Physics-informed nonlinear extension techniques for robust joint state estimation of Li-ion batteries

Peng Guo, Xinghua Liu, Wentao Ma, Yang Li, Gaoxi Xiao, Zhongbao Wei, and Badong Chen

Published in IEEE Transactions on Industrial Electronics, January 29, 2026 [Link]

Citation: Peng Guo, Xinghua Liu, Wentao Ma, Yang Li, Gaoxi Xiao, Zhongbao Wei, and Badong Chen, "Physics-informed nonlinear extension techniques for robust joint state estimation of Li-ion batteries," IEEE Transactions on Industrial Electronics, 2026, doi: 10.1109/TIE.2026.3651401. [Copy]

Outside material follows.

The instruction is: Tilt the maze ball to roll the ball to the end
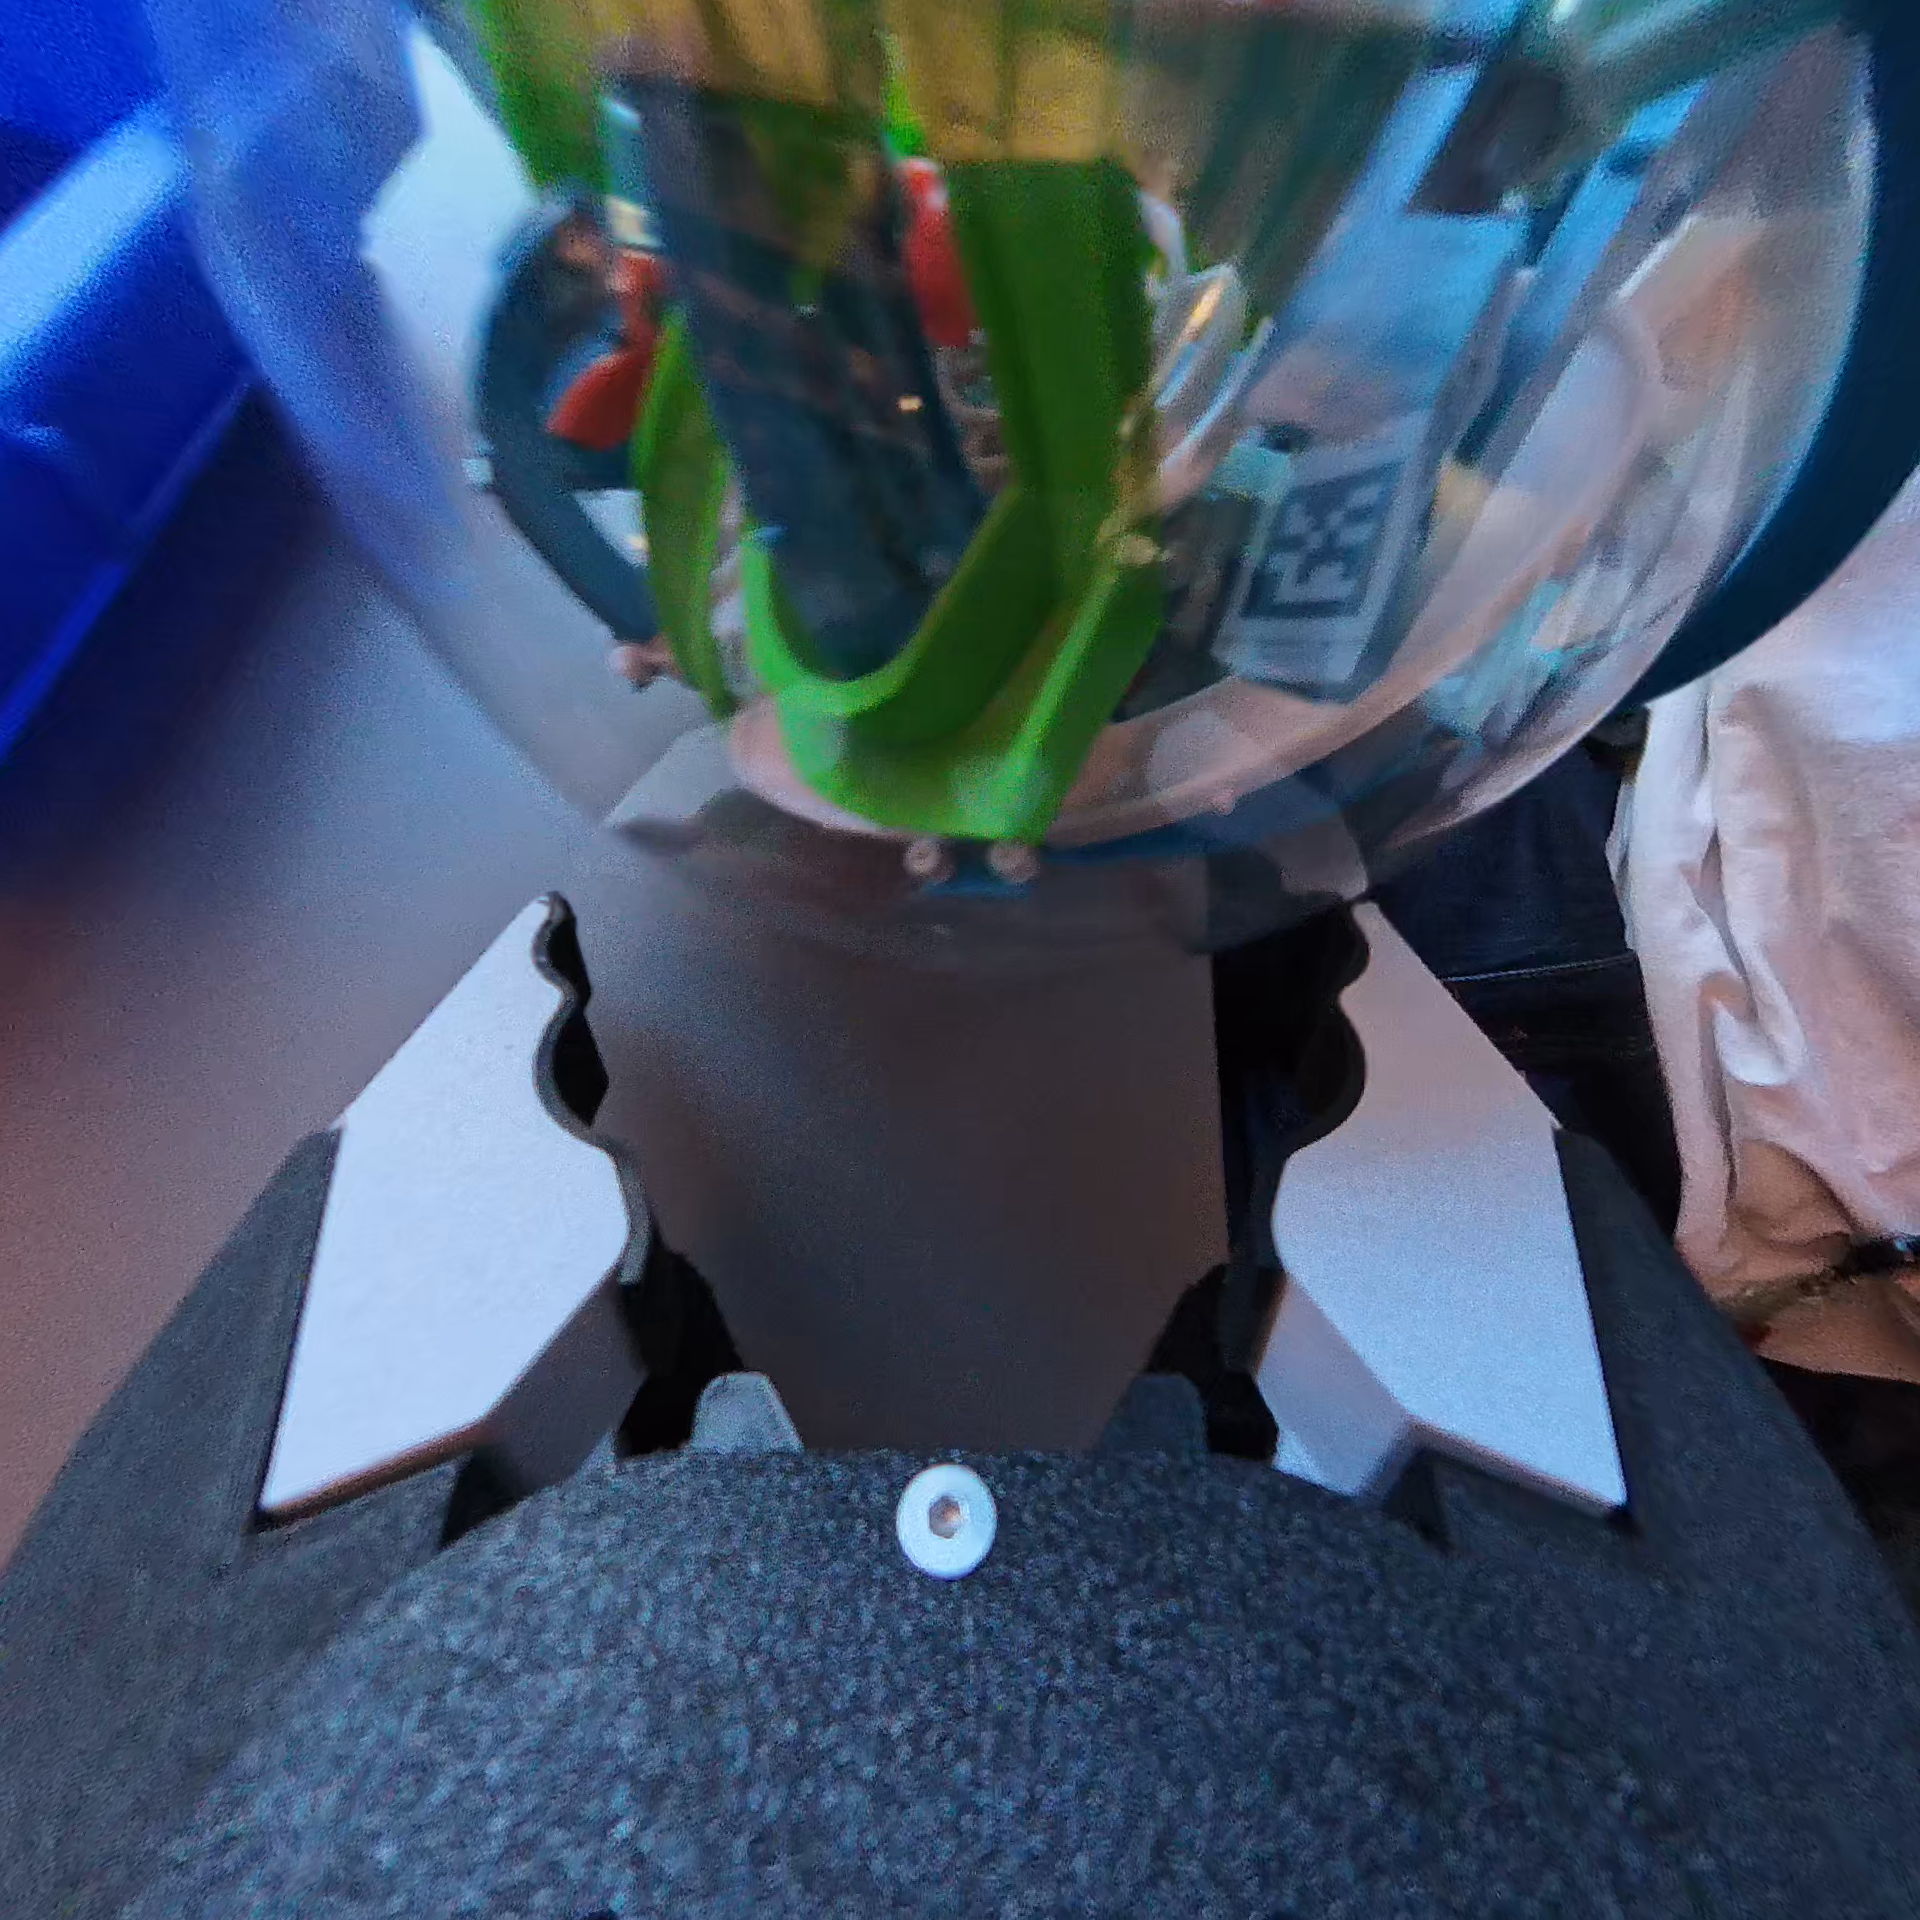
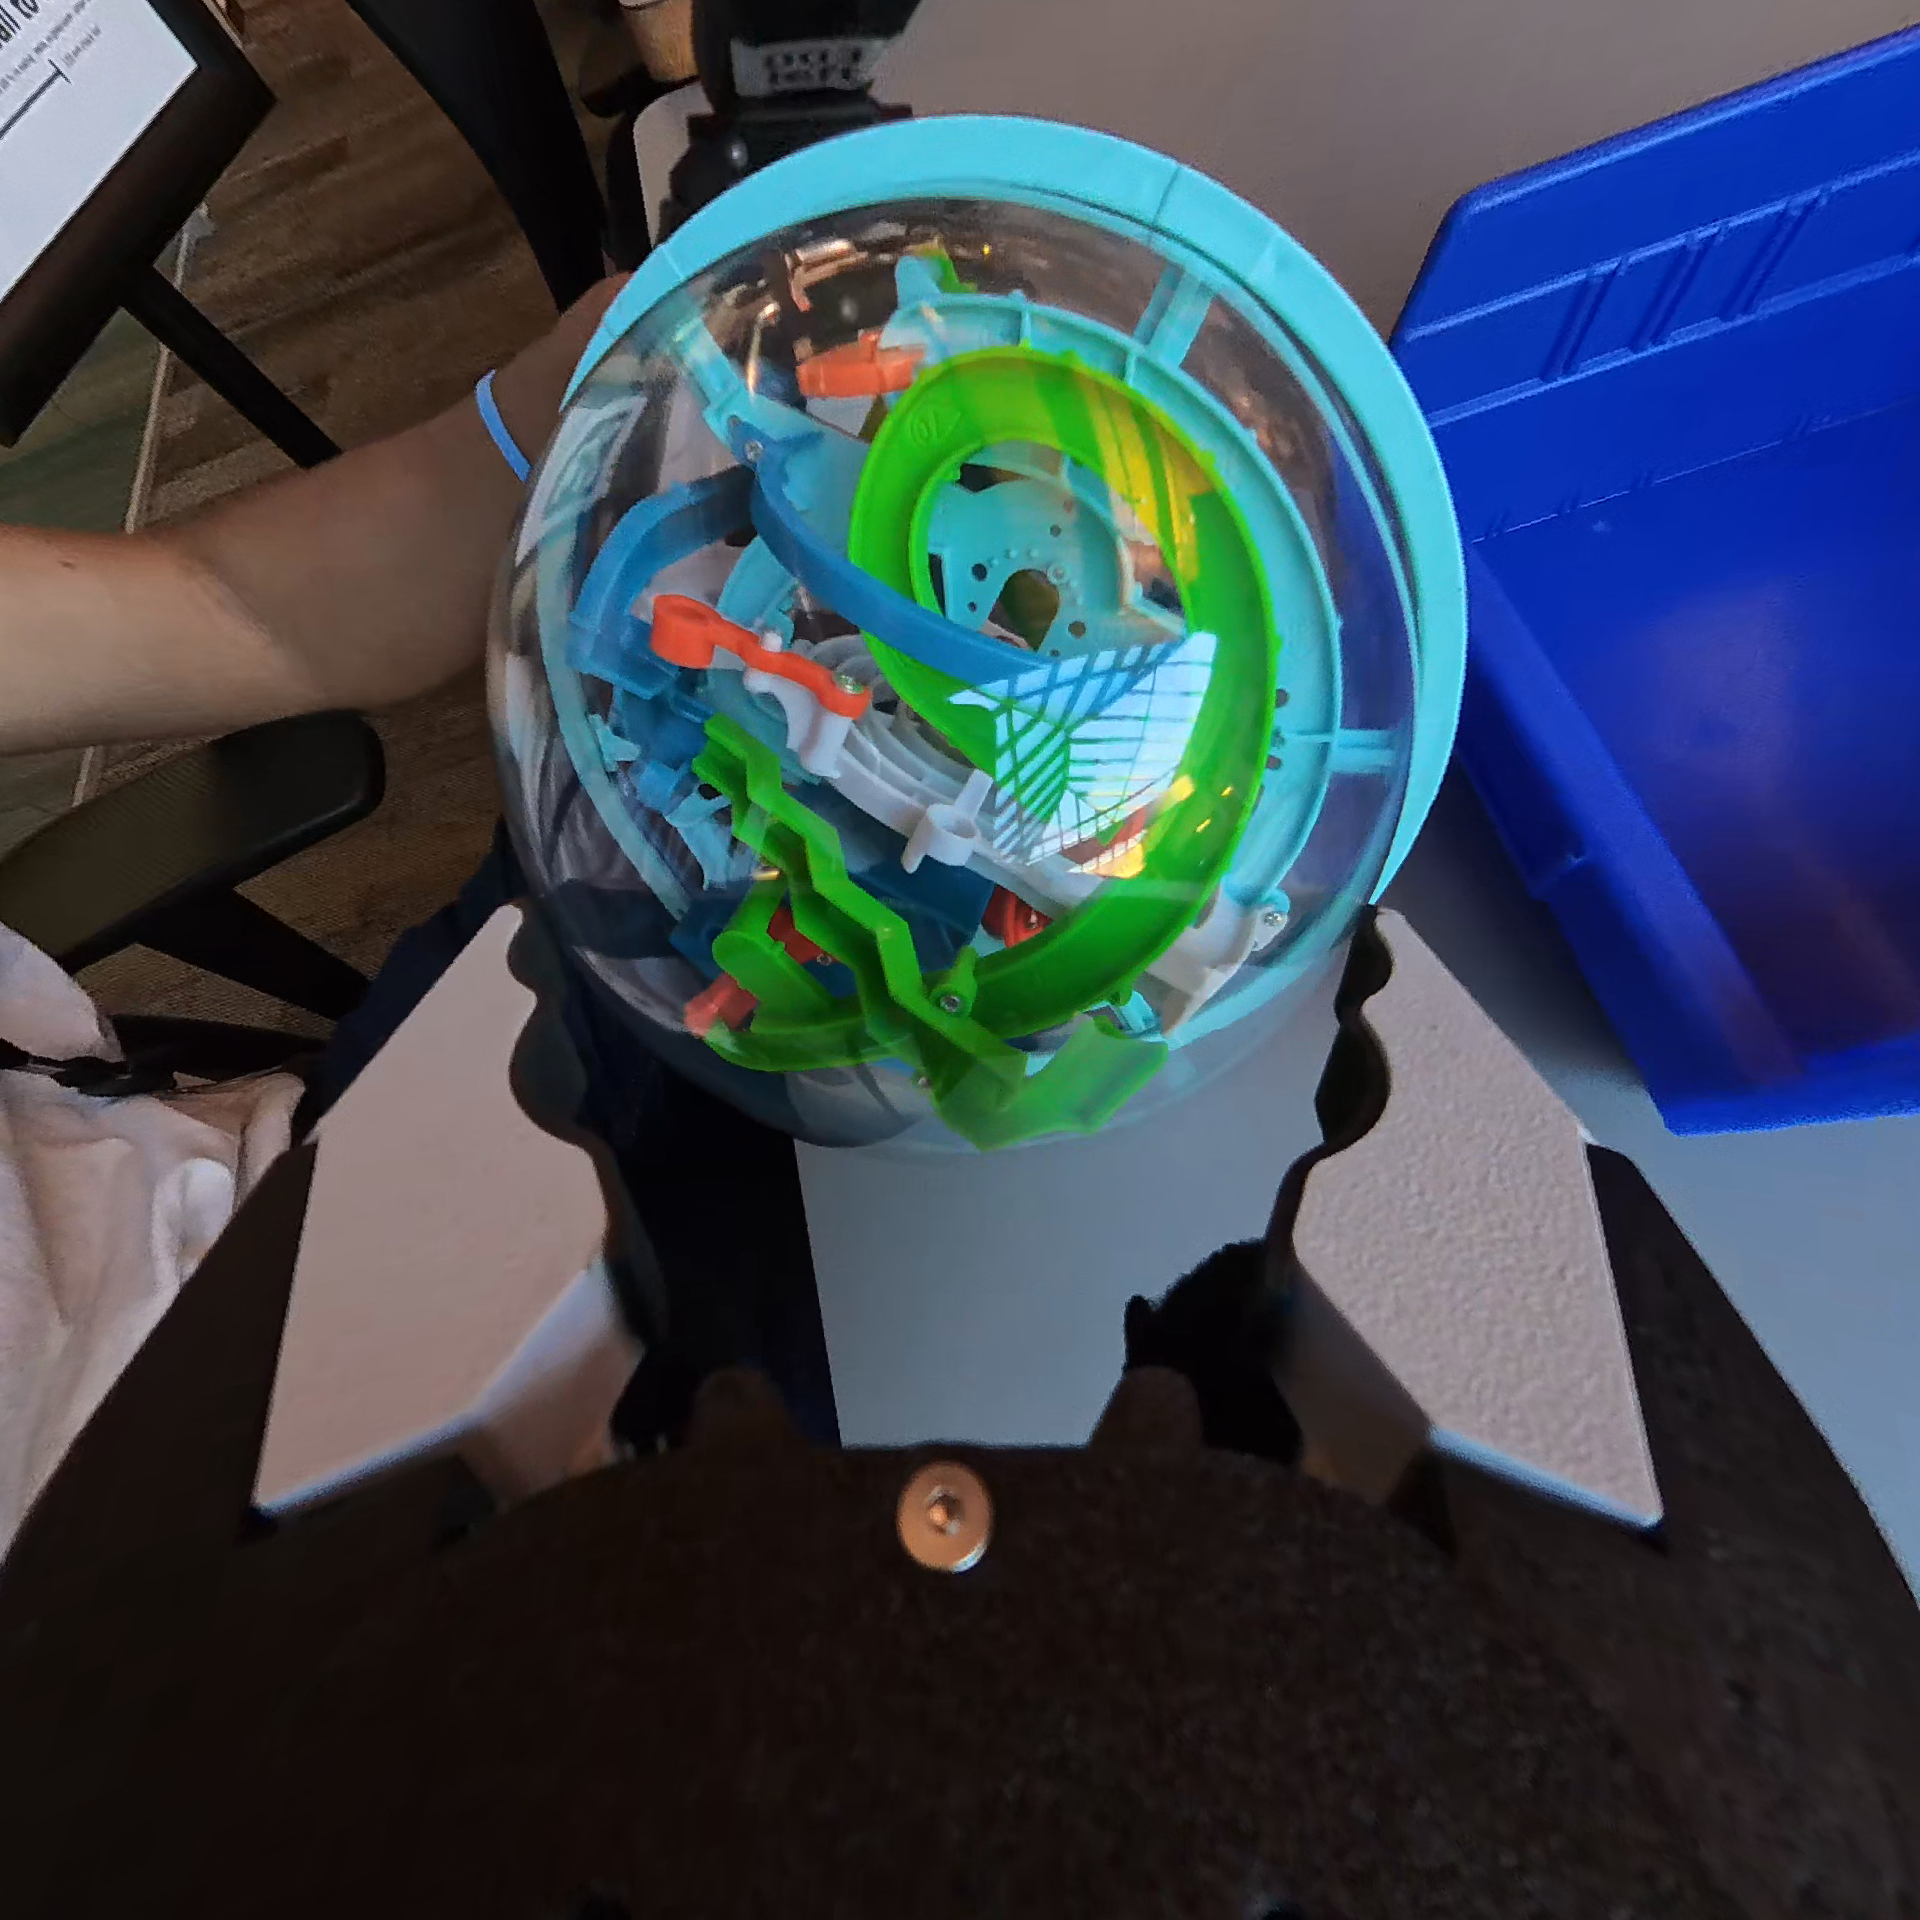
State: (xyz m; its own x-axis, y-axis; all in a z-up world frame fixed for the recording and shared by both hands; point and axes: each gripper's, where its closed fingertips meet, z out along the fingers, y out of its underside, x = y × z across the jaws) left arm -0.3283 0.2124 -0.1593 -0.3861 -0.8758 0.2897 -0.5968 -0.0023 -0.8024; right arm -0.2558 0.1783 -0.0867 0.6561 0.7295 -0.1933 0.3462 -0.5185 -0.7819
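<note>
The maze ball (image 2: 966,623) is a clear sphere with a light-blue rim and green, blue, white and orange tracks inside. In the right wrist view it sits at the tips of my right gripper (image 2: 945,966), whose jaws are spread wide, one fingertip at each lower side of the sphere. In the left wrist view the maze ball (image 1: 1039,416) is very close and blurred, just beyond the tips of my left gripper (image 1: 961,914), which is wide open too. Part of the left gripper (image 2: 790,62) shows behind the sphere. I cannot make out the small ball inside.
A blue plastic bin (image 2: 1714,623) stands on the pale table (image 2: 987,1299) right of the sphere; it also shows in the left wrist view (image 1: 104,416). A person's forearm (image 2: 260,603) reaches in from the left. A dark chair (image 2: 208,810) and a screen (image 2: 83,156) stand beyond the table's edge.
</note>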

To address the challenges of poor noise immunity and limited generalization performance in Li-ion battery modeling and state estimation (SE), a novel robust framework for parameter identification (PI) and joint estimation of state of charge (SOC) and surface temperature is proposed in this study by leveraging physical information and nonlinear extension techniques. Initially, a robust forgetting factor recursive maximum total correntropy algorithm is developed for PI, providing a solid foundation for SE under noisy conditions. Subsequently, a robust SOC estimation method is formulated by embedding the maximum correntropy criterion (MCC) with an adaptive kernel width into the square-root cubature Kalman filter, effectively replacing the conventional mean square error with MCC to enhance noise resilience. Next, a multidimensional feature input set is constructed using the PI results, including total internal resistance as auxiliary physical information, along with SOC estimates and raw measurements. A subinput structure is further designed using partial correlation analysis, and then the extreme learning machines are utilized to project the subinputs into a high-dimensional (HD) feature space to extract latent correlation features. Finally, by integrating nonlinear extended features with raw data in parallel, the input to the bidirectional gated recurrent unit model is generated, enabling simultaneous extraction of global representations from both HD and low-dimensional spaces. Experimental results demonstrate that the proposed method outperforms existing advanced approaches in SE under strong noise interference and complex operational conditions.